Ele diz que os grandes impérios, China, Rússia e EUA, estão em declínio.
A Rússia, porque a cada ano que passa a guerra na Ucrânia, sua capacidade de projetar poder na Ásia Central e no Extremo Oriente enfraquece. Vemos um declínio imperial, mesmo que pareça estar vencendo a guerra. E todos estão impressionados com a inteligência artificial chinesa e sua influência na América Latina e na África, mas centenas de bilhões de dólares fugiram da China. Os chineses não confiam na China nem em sua situação econômica. O nível de dívida é astronômico. O autoritarismo leninista de Xi Jinping pode ser a última fase do comunismo na China. Não acho que sua posição seja tão segura.
E os EUA também estão em declínio?
Por causa da perda do centro político. Em vez de um Partido Republicano de centro-direita, há um Partido Populista de Direita Radical. E em vez de um Partido Democrata de centro-esquerda, há um Partido Populista de Esquerda Radical. Há menos espaço para concessões.
“A IA é mais propícia à autocracia do que à democracia porque leva ao controle e cada vez mais remove os humanos da equação.”Após a reeleição de Trump, você está preocupado com uma possível tirania?
Sim, porque a genialidade do sistema americano reside na separação de poderes.

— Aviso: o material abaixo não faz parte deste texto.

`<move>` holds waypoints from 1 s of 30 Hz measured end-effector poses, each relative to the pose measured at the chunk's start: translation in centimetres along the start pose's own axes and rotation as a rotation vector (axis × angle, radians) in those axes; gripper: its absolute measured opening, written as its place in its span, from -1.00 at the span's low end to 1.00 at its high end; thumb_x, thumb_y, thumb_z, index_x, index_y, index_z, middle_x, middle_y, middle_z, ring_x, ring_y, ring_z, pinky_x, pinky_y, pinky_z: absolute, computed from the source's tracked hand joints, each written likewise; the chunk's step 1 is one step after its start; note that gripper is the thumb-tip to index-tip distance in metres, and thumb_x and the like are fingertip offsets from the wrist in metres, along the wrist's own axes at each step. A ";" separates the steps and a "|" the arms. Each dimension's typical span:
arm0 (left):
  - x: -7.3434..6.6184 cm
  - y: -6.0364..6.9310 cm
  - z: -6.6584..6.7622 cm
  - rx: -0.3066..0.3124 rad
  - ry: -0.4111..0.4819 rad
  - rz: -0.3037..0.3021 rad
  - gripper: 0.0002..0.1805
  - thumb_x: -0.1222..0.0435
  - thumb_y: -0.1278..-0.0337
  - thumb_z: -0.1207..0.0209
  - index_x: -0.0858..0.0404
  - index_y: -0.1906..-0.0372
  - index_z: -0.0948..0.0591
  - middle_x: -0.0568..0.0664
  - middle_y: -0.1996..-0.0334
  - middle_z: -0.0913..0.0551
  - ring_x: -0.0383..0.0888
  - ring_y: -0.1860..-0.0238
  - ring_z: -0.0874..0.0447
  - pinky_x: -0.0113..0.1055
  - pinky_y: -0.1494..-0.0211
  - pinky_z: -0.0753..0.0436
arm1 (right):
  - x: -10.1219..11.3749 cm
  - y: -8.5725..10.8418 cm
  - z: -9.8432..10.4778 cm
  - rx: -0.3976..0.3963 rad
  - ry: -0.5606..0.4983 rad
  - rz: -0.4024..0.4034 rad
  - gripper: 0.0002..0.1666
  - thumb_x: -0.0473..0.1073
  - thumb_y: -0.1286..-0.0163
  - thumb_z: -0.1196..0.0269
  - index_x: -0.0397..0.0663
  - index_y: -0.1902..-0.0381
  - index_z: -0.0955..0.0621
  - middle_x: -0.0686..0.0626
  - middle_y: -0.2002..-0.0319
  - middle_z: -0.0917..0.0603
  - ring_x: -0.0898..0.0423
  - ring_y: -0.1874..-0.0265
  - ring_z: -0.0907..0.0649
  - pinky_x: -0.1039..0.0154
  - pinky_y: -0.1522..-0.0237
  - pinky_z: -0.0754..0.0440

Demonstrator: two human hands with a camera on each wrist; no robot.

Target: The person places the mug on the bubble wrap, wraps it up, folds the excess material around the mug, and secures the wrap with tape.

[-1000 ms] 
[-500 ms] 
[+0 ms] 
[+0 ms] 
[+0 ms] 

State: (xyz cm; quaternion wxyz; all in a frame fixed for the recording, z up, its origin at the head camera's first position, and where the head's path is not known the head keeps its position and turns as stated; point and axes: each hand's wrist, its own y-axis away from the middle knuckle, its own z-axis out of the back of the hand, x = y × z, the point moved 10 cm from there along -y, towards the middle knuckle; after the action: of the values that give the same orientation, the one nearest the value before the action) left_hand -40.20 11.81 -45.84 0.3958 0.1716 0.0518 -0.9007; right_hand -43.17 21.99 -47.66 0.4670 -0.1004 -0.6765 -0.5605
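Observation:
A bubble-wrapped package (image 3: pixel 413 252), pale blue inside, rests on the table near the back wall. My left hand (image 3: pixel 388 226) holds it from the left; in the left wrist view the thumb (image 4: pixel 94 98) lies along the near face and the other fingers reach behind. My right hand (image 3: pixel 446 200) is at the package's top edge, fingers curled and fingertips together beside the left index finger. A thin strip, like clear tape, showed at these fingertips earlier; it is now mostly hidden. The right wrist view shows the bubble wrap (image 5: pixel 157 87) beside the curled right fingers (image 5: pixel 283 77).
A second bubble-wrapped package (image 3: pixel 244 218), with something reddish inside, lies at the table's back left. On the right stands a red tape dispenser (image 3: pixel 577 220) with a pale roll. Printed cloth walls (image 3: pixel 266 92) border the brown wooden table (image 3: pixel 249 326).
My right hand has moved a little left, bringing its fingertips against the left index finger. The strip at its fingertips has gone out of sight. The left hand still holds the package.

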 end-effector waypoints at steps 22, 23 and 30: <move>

E Trump os está atacando. Ele não tem respeito pelo Judiciário. Ele leva para o lado pessoal qualquer um que se oponha a ele e os ataca. Sim, estou preocupado.
E ele está preocupado com a forma como a tecnologia está mudando a política.
A IA é mais propícia à autocracia do que à democracia, pois leva ao controle e remove cada vez mais os humanos da equação. Além disso, as mídias sociais se baseiam em emoção, brevidade e paixão. E embora todos celebrem a paixão e digam que é preciso ser apaixonado, eu não acredito. A paixão é inimiga da análise e leva a governos e decisões piores.
Ele fala sobre Oswald Spengler e seu livro "O Declínio do Ocidente". O mundo ocidental está em declínio?
Acho que estamos seguindo a teoria de Spengler. Suas ideias são muito sombrias e pessimistas, mas ele estava certo. Tudo hoje em dia gira em torno do entretenimento.
Qual é o futuro do liberalismo em meio à polarização?
Você tem que lutar constantemente por isso. Liberalismo é não ser ideológico, não ser autoconfiante, ter uma mente aberta e insegura. E isso é bom. Hoje, todo mundo diz às pessoas: "Você tem que acreditar nisso, naquilo". Acho que temos que lutar pelo liberalismo, especialmente agora.